Sous la loupe d’une caméra attentive, la vie quotidienne la plus solitaire et la plus morne prend une allure étrange, mystérieuse, à la lisière du fantastique, et génère une sorte d’infra suspense ténu mais réel. On pense là au Jeanne Dielman de Chantal Akerman. Face à un quotidien aussi dénudé, mettant en pleine lumière certains gestes universels que, par la force de l’habitude, nous ne remarquons plus, chaque spectateur est renvoyé au noyau dur de son humaine condition : que fait-on ici-bas ? de quoi sont tissées nos vies ? à quoi tout cela rime ?

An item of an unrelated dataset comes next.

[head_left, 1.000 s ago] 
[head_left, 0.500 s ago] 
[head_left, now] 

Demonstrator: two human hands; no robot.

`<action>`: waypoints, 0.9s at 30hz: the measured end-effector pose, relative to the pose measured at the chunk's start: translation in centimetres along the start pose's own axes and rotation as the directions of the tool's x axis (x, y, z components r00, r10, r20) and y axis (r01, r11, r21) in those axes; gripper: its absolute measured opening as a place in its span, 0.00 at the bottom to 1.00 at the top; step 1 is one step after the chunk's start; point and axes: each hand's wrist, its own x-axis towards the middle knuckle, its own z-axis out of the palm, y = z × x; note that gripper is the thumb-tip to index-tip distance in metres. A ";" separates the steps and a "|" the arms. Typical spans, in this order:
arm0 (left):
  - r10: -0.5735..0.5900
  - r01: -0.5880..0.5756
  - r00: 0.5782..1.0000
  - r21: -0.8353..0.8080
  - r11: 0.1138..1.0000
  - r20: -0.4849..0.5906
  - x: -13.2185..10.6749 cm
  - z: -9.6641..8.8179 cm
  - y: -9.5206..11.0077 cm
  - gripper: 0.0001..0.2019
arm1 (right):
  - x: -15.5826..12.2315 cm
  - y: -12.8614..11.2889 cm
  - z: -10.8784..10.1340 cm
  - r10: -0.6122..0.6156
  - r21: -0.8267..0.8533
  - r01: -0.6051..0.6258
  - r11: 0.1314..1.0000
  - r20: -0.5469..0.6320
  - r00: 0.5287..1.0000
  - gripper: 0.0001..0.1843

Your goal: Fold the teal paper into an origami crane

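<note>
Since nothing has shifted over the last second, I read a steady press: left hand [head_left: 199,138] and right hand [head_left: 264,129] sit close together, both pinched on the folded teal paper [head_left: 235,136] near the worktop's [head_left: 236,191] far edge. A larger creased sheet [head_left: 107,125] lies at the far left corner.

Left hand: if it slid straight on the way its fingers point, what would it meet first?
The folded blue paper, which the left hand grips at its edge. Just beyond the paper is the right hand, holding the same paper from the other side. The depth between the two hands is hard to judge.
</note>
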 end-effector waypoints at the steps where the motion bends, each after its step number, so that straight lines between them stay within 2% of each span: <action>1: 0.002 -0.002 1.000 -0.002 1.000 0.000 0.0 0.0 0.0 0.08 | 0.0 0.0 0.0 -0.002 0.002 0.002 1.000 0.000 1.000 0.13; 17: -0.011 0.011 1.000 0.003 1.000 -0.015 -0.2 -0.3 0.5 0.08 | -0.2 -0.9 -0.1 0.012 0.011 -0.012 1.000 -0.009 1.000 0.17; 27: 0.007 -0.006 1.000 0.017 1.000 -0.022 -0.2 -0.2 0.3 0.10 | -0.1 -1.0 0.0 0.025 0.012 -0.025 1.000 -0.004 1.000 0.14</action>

Mais Enrique Rivero ne se contente pas de ce comportementalisme radical. Beto sort parfois en ville, croise d’autres gens. Certaines infos sur lui et sa vie sont distillées au compte-gouttes. Beto appartient à la minorité indienne, coincée au sous-sol de l’ascenseur social. Sa patronne propriétaire cherche à vendre son bien immobilier, ce qui pourrait envoyer Beto au chômage et à la rue. Beto incarne les millions de vies au rabais de notre époque ou de toutes époques. Vers la fin du film, il y aura un événement notable, à la fois inattendu et prévisible, et dont la nature exacte sera incertaine. Le cours de l’existence de Beto en sera transformé – ou pas tant que ça d’ailleurs, le sens du film restant ouvert jusqu’au bout.
Paradoxalement captivant, formellement tenu et cohérent, Parque vía est de ces films laconiques, dénués d’emphase, qui posent plus de questions qu’ils ne donnent de réponses. Une façon interrogative, perméable au mystère du monde, d’envisager le cinéma, qui n’est peut-être pas la plus populaire mais demeure essentielle, nécessaire. Bienvenue à Enrique Rivero dans le club des cinéastes à suivre.
Serge Kaganski
DVDRAMA
Film sobre mais traversé par une très grande force, Parque via suit un homme seul qui refuse d’affronter le monde qui l’entoure. Magistralement mis en scène et interprété, une très grande surprise.